Without including any pictures, give back all of the data exactly.

- Supplied material:
┄┄┄┄┄┄┄┄┄┄┄┄┄┄┄┄┄┄┄┄
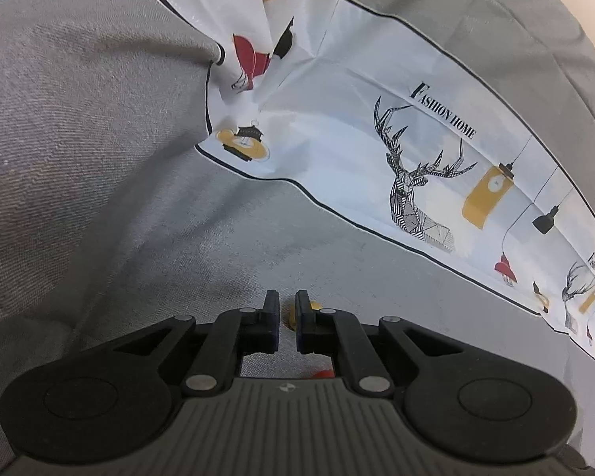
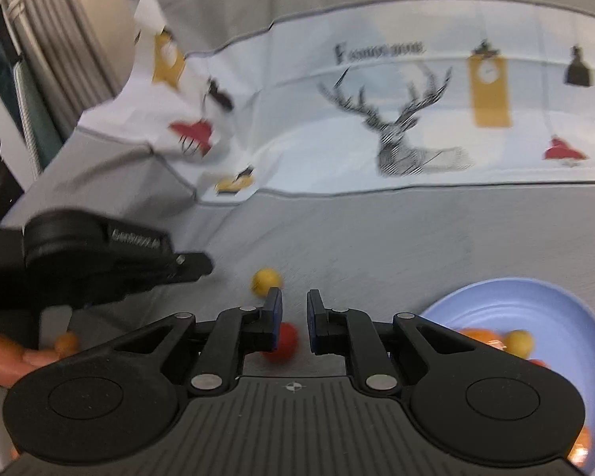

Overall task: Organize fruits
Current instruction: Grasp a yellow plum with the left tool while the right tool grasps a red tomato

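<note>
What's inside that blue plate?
In the blue plate lie small round fruits: an orange one and a yellow one, blurred. The right gripper's black body covers the plate's near side, so anything there is hidden.

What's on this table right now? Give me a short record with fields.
Surface: grey cloth
Backdrop: printed sheet with deer
Plate: blue plate, front right, holding orange and yellow fruit
Loose fruit: yellow fruit, red fruit, small orange fruit
Left gripper: shut, empty
Right gripper: shut, empty
</note>
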`<state>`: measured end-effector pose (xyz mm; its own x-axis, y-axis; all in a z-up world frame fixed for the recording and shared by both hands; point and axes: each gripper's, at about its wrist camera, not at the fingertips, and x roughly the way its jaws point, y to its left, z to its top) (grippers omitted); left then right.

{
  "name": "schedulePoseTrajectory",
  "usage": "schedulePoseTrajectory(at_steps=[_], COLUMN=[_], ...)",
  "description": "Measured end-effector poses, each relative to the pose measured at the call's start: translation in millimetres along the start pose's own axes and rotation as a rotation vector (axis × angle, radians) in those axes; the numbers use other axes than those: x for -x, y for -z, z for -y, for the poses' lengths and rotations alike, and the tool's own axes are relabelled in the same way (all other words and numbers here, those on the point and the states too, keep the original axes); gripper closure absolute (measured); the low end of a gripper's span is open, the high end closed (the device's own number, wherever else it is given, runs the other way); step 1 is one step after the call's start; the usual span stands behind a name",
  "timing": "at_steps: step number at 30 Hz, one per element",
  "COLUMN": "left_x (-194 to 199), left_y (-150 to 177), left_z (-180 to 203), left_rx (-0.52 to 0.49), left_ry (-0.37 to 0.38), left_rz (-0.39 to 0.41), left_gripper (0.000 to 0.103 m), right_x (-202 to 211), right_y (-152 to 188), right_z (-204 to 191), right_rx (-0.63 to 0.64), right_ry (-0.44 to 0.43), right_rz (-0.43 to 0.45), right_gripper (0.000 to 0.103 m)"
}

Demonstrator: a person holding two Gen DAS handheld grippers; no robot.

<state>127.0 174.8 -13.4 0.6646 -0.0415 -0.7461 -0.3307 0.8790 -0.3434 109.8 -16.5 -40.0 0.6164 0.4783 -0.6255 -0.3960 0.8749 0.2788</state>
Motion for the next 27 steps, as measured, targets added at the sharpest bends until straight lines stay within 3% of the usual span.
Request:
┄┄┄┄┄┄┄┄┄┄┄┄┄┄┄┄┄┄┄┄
- Answer to this exercise:
Overall task: Organize fruits
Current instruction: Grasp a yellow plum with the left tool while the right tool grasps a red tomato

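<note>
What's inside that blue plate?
In the blue plate lie small round fruits: an orange one and a yellow one, blurred. The right gripper's black body covers the plate's near side, so anything there is hidden.

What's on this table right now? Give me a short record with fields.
Surface: grey cloth
Backdrop: printed sheet with deer
Plate: blue plate, front right, holding orange and yellow fruit
Loose fruit: yellow fruit, red fruit, small orange fruit
Left gripper: shut, empty
Right gripper: shut, empty
</note>
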`<state>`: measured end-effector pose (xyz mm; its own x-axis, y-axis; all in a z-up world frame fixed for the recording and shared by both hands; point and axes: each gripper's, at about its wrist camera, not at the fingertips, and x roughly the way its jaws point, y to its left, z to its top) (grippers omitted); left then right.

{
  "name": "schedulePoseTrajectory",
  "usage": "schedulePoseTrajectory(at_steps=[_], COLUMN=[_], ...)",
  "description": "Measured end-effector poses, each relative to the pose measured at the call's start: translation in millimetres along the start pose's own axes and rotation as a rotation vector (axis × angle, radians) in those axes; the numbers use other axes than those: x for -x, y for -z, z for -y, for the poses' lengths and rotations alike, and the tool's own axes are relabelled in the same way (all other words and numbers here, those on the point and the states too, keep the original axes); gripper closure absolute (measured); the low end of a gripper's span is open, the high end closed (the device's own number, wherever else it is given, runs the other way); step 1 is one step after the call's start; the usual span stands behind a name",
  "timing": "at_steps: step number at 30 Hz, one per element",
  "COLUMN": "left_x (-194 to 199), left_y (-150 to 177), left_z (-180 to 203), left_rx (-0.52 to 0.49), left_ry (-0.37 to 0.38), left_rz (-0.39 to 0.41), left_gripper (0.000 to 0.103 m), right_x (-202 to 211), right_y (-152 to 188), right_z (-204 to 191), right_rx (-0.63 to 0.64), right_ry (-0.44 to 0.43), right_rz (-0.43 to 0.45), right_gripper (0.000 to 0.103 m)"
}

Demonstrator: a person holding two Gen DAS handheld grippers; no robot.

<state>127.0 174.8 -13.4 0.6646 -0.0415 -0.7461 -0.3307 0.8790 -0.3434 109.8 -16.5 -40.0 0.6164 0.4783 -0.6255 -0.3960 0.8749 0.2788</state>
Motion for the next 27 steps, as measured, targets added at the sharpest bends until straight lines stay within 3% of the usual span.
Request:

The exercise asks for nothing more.